In the utility industry, what we do matters. Providing reliable, affordable and clean power, with safety above all else, matters to our customers, employees, regulators and shareholders. At Entergy, when we face challenges – regardless of how difficult or incredible they may be – we maintain a steady focus on what really matters.

In 2008, we turned in a record-setting response to two maximum Category 2 hurricanes that hit within a two-week period. Our utilities are the best in the business at restoring quality of life for our customers in the wake of storms, and our employees demonstrated a remarkable ability to stay focused on what really matters – safely restoring power as quickly as possible to our customers. Thanks to earlier constructive regulatory actions, storm reserves were funded in Louisiana and Mississippi, and there is precedent for innovative cost recovery mechanisms. Recovery of the costs we incurred in the $1.3 to $1.4 billion range for storm restoration is one of our top priorities for 2009.

We also continued to pursue a full regulatory agenda in 2008 that included storm cost recovery, rate filings and regulatory approval for portfolio transformation initiatives. In the long term, we believe we can transform our utilities’ generation portfolio by replacing fuel cost with new and/or repowered, economic generation investments, which will enable us to provide clean, reliable, affordable power to our utility customers.

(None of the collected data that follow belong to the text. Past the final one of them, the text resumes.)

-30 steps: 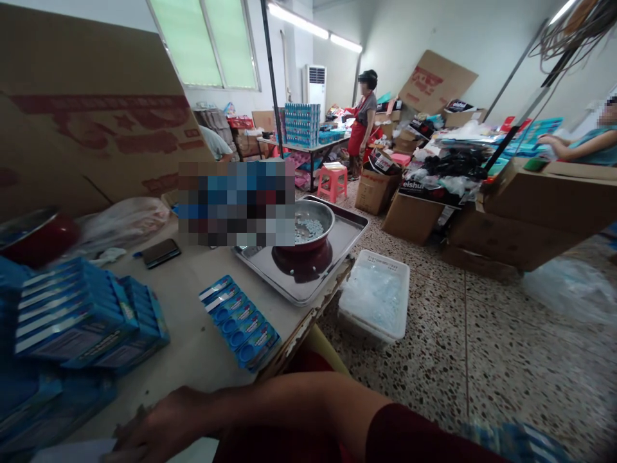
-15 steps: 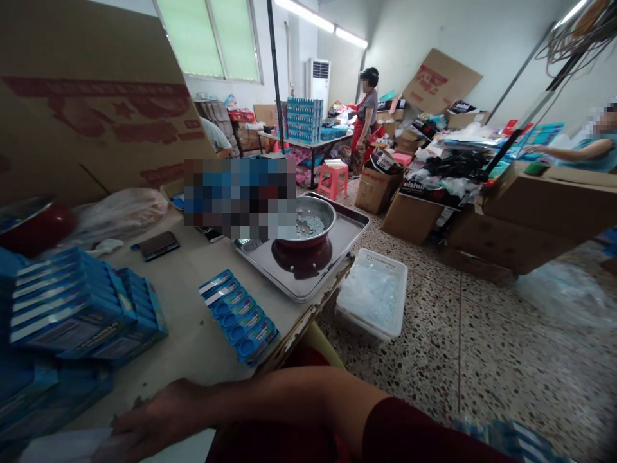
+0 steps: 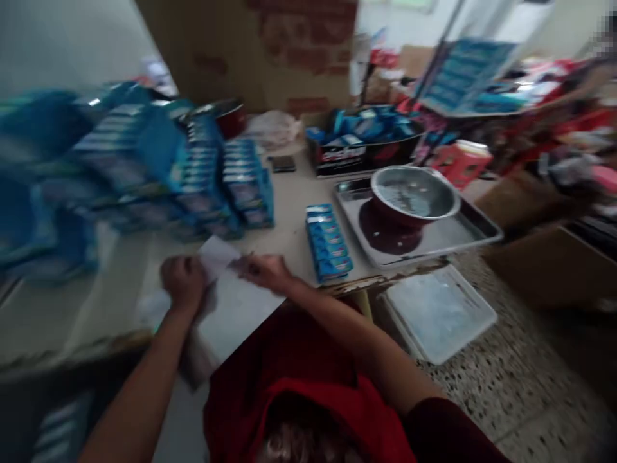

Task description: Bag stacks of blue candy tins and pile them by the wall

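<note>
Both hands are over the near edge of the table, with a small white sheet of paper (image 3: 219,253) between them. My left hand (image 3: 184,281) is curled closed at the sheet's left side. The fingers of my right hand (image 3: 267,271) pinch its right corner. Motion blur smears both hands' fingertips. A larger white sheet (image 3: 236,315) lies beneath them at the table edge. To the right of my right hand is a short row of small blue boxes (image 3: 330,241). Beyond my left hand stand stacks of blue boxes (image 3: 245,183).
Right of the row, a metal bowl (image 3: 415,199) with small pale pieces sits on a metal tray (image 3: 385,256). A white plastic tub (image 3: 441,315) is below the table edge. Farther back are a carton of blue packets (image 3: 364,151) and a dark flat object (image 3: 282,164).
My view has swung left and down. My left hand has come into view. My right hand, earlier at the lower left with something white, now appears beside it at the white paper.
</note>
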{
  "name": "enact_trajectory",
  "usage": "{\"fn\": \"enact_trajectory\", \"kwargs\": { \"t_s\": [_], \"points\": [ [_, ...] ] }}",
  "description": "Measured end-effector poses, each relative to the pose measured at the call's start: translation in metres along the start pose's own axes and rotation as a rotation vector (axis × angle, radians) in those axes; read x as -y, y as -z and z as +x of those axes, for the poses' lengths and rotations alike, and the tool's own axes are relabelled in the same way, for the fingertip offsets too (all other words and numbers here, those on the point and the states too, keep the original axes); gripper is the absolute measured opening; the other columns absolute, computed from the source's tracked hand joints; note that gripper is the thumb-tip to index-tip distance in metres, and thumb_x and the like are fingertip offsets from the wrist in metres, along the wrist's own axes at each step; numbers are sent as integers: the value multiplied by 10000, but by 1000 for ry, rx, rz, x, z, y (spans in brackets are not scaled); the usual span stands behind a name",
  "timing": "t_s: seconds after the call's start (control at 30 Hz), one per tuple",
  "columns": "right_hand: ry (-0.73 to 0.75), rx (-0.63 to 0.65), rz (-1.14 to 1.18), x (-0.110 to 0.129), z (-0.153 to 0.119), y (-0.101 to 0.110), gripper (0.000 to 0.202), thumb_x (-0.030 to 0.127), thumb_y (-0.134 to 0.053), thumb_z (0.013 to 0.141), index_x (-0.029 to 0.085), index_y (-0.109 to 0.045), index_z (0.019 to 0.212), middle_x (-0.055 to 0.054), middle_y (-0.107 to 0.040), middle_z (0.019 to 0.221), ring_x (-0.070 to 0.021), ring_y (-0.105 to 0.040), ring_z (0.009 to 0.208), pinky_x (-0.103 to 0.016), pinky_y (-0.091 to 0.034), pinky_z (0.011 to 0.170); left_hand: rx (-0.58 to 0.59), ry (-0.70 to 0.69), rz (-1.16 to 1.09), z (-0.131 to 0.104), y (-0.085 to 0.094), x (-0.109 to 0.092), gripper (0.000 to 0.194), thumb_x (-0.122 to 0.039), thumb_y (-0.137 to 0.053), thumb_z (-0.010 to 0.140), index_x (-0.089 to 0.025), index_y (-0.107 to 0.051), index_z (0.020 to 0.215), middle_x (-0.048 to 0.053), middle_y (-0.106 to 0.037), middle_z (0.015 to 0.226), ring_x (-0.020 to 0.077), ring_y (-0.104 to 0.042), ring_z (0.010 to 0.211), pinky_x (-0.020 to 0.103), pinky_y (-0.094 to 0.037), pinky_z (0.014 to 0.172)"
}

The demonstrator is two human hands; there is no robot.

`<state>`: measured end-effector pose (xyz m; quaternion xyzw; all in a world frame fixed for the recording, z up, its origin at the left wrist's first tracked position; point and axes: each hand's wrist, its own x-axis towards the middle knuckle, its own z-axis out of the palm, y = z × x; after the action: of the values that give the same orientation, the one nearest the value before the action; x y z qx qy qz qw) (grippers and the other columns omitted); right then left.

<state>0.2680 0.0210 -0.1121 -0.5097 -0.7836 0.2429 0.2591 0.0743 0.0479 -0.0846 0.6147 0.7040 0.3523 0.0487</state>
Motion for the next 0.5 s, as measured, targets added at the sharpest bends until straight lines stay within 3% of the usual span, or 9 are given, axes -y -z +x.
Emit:
{"fn": "enact_trajectory", "kwargs": {
  "t_s": [0.07, 0.13, 0.23, 0.3, 0.37, 0.43, 0.5],
  "points": [
    [10, 7, 31, -2, 3, -3, 326, 323, -813, 957, 18, -755, 1056, -60, -764, 909, -71, -630, 847, -215, -377, 785, -20, 121, 74, -10, 7, 41, 167, -257, -604, 1020, -182, -591, 871, 126, -669, 1051, 296, -628, 1158, 523, -488, 1127],
    [10, 4, 58, -3, 6, -9, 327, 324, -813, 932, 24, -733, 1033, -25, -715, 871, -53, -595, 828, -211, -359, 785, -29, 117, 53, -13, -1, 63, 228, -293, -584, 1010, -241, -475, 816, 137, -639, 1061, 311, -583, 1193, 495, -439, 1152],
    [-3, 12, 88, -3, 9, -15, 282, 287, -855, 875, 91, -724, 1029, 14, -662, 853, -66, -578, 797, -218, -340, 746, -36, 86, -28, -6, -18, 70, 285, -328, -589, 991, -275, -382, 802, 138, -604, 1023, 324, -559, 1162, 483, -409, 1145],
    [-21, 3, 119, -4, 11, -16, 195, 248, -847, 875, 143, -721, 979, 27, -637, 816, -91, -553, 754, -234, -334, 711, -35, 93, -57, -1, -17, 64, 266, -313, -611, 977, -276, -401, 819, 141, -612, 1033, 319, -565, 1148, 468, -415, 1139],
    [-47, -13, 164, -7, 13, -15, 115, 218, -787, 903, 171, -686, 874, 34, -599, 747, -108, -513, 702, -245, -329, 676, -103, 95, -75, -1, 0, 62, 177, -295, -607, 988, -262, -468, 884, 147, -633, 1097, 305, -575, 1162, 453, -429, 1136],
    [-66, -10, 220, -13, 15, -12, 114, 207, -701, 925, 183, -639, 833, 37, -587, 716, -109, -504, 671, -239, -344, 654, -234, 95, -57, -9, 31, 68, 101, -303, -598, 1008, -245, -524, 974, 151, -644, 1166, 299, -582, 1197, 461, -433, 1149],
    [-104, 22, 402, -20, 14, -7, 85, 251, -670, 914, 186, -624, 885, 33, -623, 741, -106, -537, 668, -226, -387, 653, -346, 118, -2, -28, 65, 84, 149, -346, -644, 997, -234, -551, 1031, 152, -650, 1205, 312, -583, 1238, 494, -420, 1179]
  ]
}}
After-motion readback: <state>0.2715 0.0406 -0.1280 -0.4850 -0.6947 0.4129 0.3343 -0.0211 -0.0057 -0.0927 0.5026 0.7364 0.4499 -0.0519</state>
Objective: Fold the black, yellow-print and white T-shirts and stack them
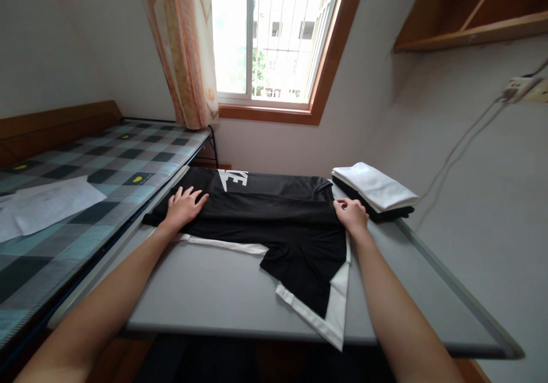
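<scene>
The left hand lies palm down with its fingers spread on the black shirt, pressing the cloth rather than clasping it. The right hand is at the shirt's other end, thumb and fingers curled in at its edge; whether they pinch the fabric, I cannot tell.

The shirt lies across the far half of the table, its long axis running from side to side, roughly along the near edge. Its hem end points to the left edge, its shoulder end to the right. A short sleeve points to the near edge, angled slightly right. White letters show on the strip farthest from the person.

White cloth shows from under the shirt, one corner jutting over the table's near edge. A folded stack, white on top of black, sits by the far right corner, just beyond the right hand.

Past the left edge is a bed with a checked cover, bearing papers. A curtain hangs beside the window.
</scene>
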`<state>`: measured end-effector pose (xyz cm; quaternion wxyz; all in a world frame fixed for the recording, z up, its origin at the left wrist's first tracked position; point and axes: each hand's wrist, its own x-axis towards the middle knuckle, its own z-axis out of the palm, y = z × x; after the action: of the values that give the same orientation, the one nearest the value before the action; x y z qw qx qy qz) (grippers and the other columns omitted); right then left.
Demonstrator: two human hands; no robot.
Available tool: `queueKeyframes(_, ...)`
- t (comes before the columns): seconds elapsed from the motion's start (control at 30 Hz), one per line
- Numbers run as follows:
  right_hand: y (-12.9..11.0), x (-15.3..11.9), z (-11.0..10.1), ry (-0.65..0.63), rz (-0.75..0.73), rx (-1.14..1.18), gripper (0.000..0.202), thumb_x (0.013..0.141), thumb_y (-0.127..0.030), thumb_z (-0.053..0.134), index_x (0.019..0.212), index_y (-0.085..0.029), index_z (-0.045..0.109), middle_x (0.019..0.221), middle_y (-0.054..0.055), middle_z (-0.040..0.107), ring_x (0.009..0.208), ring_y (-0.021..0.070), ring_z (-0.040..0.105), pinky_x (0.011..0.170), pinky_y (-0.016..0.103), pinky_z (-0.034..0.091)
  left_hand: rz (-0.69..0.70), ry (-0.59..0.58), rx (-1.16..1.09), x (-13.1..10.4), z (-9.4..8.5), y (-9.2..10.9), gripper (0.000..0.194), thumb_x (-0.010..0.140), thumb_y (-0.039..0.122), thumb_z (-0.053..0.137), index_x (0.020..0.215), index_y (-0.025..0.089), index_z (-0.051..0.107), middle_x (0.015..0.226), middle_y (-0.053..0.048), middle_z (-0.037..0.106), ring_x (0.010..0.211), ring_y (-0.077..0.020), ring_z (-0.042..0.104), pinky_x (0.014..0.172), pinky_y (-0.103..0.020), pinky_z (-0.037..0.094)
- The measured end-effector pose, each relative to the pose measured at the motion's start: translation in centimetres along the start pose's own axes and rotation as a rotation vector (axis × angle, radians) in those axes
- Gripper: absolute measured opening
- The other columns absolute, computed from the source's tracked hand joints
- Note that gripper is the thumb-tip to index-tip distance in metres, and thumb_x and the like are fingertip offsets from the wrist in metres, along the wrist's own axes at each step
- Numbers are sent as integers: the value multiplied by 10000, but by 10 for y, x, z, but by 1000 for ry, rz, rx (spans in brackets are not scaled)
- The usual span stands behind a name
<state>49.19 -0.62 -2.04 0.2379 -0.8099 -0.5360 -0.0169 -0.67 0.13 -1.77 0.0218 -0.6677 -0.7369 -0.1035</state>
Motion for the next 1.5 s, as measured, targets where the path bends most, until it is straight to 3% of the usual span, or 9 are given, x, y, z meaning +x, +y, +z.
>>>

In 2008, we closed on two modern, efficient resource acquisitions – the Ouachita Power Facility and the Calcasieu Generating Facility. Further, in response to rapidly changing financial and commodity markets and the economic outlook, we temporarily suspended other long-term resource procurement efforts under our portfolio transformation strategy in the third quarter (with one exception), considering it prudent to take a step back and re-evaluate a number of key considerations including new build construction cost estimates. While the utilities continue to have other resource needs, we believe the majority can be managed through shorter term procurements for some period of time.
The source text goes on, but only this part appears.